• Work order
If a line comes after the one containing "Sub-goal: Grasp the", leave it out; copy every line before it, and that line too, exactly as written, starting from the first line of the entries.

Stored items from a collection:
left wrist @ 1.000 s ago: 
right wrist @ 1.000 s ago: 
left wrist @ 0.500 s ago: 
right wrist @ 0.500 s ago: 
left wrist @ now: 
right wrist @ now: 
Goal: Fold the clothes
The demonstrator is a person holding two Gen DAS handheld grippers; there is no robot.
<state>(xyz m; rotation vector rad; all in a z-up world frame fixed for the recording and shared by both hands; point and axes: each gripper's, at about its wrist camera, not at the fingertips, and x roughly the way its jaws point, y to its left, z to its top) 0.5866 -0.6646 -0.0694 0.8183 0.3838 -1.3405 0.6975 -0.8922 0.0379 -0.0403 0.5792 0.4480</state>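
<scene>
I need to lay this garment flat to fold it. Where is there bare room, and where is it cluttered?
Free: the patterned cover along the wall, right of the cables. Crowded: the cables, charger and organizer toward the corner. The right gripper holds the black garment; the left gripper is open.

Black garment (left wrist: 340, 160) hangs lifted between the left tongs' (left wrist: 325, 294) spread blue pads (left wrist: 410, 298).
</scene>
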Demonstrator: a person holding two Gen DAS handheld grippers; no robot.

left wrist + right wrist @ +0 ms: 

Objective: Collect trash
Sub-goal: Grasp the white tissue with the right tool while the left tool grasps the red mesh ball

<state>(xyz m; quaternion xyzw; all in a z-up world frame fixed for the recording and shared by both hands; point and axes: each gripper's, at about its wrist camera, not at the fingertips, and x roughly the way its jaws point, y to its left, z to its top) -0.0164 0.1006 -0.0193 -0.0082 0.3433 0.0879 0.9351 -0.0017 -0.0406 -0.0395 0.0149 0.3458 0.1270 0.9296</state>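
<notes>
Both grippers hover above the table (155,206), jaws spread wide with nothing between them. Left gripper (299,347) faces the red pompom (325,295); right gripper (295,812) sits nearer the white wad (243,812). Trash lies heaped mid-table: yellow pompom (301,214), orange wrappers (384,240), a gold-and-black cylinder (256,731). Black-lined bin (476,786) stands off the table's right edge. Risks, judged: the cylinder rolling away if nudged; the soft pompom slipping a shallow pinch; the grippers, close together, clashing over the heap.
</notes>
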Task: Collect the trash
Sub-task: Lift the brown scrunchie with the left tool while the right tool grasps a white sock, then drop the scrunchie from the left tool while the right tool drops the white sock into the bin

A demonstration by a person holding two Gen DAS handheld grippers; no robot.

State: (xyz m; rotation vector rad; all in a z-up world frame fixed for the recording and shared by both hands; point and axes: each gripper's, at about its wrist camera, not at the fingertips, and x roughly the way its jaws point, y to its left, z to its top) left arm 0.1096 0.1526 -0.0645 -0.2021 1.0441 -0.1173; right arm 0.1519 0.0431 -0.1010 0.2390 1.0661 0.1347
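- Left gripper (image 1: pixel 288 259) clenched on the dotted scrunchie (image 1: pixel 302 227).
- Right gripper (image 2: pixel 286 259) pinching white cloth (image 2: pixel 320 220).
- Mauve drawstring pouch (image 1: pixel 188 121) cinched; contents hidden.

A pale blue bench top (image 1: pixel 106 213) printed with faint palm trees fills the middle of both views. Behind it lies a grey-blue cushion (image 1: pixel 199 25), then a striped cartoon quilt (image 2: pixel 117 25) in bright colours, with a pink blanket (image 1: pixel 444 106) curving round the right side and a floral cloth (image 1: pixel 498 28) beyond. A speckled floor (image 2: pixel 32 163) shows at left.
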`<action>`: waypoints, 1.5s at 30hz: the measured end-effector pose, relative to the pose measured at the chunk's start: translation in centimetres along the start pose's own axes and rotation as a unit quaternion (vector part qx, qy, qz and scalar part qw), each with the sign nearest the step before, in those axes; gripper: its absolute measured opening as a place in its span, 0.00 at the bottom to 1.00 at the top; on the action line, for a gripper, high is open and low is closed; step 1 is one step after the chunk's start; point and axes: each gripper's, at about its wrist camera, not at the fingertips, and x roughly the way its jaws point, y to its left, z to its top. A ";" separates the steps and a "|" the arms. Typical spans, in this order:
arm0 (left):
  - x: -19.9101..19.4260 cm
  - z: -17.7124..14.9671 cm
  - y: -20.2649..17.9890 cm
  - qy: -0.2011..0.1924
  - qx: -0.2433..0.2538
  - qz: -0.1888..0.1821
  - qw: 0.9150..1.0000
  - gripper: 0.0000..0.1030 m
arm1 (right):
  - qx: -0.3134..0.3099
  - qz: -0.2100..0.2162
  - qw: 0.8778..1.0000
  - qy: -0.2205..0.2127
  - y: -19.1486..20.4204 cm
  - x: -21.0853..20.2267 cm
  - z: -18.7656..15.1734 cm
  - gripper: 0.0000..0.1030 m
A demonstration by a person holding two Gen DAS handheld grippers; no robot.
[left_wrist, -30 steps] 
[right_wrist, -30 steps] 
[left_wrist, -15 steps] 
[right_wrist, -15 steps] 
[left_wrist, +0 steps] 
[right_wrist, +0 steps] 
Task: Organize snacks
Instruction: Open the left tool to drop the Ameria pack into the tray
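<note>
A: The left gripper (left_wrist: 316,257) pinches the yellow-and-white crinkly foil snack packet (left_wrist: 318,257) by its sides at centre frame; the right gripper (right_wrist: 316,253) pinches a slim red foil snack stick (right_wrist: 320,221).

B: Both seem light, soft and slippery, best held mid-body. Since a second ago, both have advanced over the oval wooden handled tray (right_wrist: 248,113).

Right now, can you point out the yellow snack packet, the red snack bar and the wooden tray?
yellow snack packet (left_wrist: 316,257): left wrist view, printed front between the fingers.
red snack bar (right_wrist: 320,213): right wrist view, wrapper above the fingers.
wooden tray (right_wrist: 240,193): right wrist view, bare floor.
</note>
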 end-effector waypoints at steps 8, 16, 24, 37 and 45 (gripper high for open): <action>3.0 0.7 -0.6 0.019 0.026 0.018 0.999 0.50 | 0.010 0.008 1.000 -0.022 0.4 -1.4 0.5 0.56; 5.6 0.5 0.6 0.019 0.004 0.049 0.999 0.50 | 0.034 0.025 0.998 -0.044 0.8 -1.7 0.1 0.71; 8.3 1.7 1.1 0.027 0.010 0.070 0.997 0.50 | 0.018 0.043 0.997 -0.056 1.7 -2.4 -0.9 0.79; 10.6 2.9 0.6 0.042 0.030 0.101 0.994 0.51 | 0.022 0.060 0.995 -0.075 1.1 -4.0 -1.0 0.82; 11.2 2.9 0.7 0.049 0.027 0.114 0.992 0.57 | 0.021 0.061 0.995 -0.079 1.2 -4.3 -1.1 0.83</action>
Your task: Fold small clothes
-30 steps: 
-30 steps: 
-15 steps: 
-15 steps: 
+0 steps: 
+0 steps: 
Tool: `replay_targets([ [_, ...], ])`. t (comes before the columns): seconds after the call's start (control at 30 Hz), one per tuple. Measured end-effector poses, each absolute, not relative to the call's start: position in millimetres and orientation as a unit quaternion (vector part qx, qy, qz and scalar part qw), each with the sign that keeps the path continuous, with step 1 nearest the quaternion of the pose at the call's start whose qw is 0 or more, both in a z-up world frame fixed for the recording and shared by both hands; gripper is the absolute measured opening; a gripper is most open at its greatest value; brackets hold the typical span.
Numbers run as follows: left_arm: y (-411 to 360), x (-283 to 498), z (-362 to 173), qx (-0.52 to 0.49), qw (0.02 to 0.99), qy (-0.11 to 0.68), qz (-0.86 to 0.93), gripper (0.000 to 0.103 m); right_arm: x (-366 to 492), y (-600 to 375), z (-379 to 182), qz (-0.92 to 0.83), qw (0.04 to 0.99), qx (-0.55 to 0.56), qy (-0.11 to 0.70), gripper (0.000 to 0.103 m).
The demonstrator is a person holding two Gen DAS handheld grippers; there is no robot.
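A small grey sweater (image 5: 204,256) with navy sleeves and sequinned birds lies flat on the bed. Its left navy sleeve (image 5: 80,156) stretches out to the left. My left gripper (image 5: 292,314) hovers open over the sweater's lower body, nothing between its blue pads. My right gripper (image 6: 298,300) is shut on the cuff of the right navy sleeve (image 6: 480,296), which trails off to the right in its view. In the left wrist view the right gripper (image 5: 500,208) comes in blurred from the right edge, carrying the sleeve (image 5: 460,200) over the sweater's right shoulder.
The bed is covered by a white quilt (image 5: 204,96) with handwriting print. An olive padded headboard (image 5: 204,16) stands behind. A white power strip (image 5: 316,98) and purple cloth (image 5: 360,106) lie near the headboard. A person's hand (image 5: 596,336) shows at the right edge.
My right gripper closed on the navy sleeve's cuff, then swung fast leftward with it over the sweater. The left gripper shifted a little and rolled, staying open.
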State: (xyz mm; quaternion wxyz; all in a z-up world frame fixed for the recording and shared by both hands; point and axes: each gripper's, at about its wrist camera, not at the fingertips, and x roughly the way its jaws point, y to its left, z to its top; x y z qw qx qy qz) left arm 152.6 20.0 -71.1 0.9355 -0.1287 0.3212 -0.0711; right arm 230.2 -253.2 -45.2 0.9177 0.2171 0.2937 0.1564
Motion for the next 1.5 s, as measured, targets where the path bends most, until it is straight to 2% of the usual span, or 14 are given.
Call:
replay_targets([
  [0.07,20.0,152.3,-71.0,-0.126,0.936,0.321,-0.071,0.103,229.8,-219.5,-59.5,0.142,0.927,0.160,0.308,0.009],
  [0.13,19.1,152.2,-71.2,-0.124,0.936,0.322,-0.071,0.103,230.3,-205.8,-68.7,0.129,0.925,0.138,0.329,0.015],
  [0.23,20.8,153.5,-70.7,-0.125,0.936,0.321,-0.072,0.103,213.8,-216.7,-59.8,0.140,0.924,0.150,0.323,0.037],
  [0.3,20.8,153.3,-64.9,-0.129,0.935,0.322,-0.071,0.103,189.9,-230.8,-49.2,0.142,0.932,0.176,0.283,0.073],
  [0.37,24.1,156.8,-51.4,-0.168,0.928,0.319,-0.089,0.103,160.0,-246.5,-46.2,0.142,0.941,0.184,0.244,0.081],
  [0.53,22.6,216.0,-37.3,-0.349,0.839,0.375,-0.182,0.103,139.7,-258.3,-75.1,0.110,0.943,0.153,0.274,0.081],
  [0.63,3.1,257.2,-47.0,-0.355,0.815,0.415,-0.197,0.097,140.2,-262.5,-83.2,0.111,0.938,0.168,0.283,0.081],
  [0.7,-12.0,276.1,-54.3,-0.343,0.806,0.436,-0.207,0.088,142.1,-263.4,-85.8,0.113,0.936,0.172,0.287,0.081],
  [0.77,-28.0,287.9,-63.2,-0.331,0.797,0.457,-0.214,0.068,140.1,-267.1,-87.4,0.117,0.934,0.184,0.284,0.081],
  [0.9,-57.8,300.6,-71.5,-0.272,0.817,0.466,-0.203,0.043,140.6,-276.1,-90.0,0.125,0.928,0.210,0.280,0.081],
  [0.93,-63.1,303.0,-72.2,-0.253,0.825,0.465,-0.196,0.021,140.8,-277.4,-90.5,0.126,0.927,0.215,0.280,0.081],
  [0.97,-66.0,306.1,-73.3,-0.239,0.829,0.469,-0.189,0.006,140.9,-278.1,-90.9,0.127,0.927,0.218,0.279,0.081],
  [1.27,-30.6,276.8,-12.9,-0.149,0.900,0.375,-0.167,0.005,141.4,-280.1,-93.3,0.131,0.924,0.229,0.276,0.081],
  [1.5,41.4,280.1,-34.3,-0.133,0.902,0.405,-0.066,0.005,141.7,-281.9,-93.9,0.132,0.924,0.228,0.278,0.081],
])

• Task response
left wrist @ 1.000 s ago: 
right wrist @ 1.000 s ago: 
left wrist @ 0.500 s ago: 
right wrist @ 0.500 s ago: 
left wrist @ now: 
right wrist @ now: 
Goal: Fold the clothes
The demonstrator is a person holding two Gen DAS handheld grippers; there is no robot.
<state>(xyz m; rotation vector rad; all in a z-up world frame fixed for the recording and shared by both hands; point and axes: each gripper's, at about its wrist camera, not at the fingertips, and x roughly the way its jaws point, y to its left, z to its top) 0.5866 -0.6646 -0.0694 0.8183 0.3838 -1.3405 0.6975 -0.8922 0.0379 -0.0403 0.5792 0.4480</state>
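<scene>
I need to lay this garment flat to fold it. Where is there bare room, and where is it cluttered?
Free: the patterned cover along the wall, right of the cables. Crowded: the cables, charger and organizer toward the corner. The right gripper holds the black garment; the left gripper is open.

Black garment (left wrist: 340, 160) hangs lifted between the left tongs' (left wrist: 325, 294) spread blue pads (left wrist: 410, 298).
</scene>
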Demonstrator: a person holding two Gen DAS handheld grippers; no robot.

left wrist + right wrist @ +0 ms: 

Objective: Collect trash
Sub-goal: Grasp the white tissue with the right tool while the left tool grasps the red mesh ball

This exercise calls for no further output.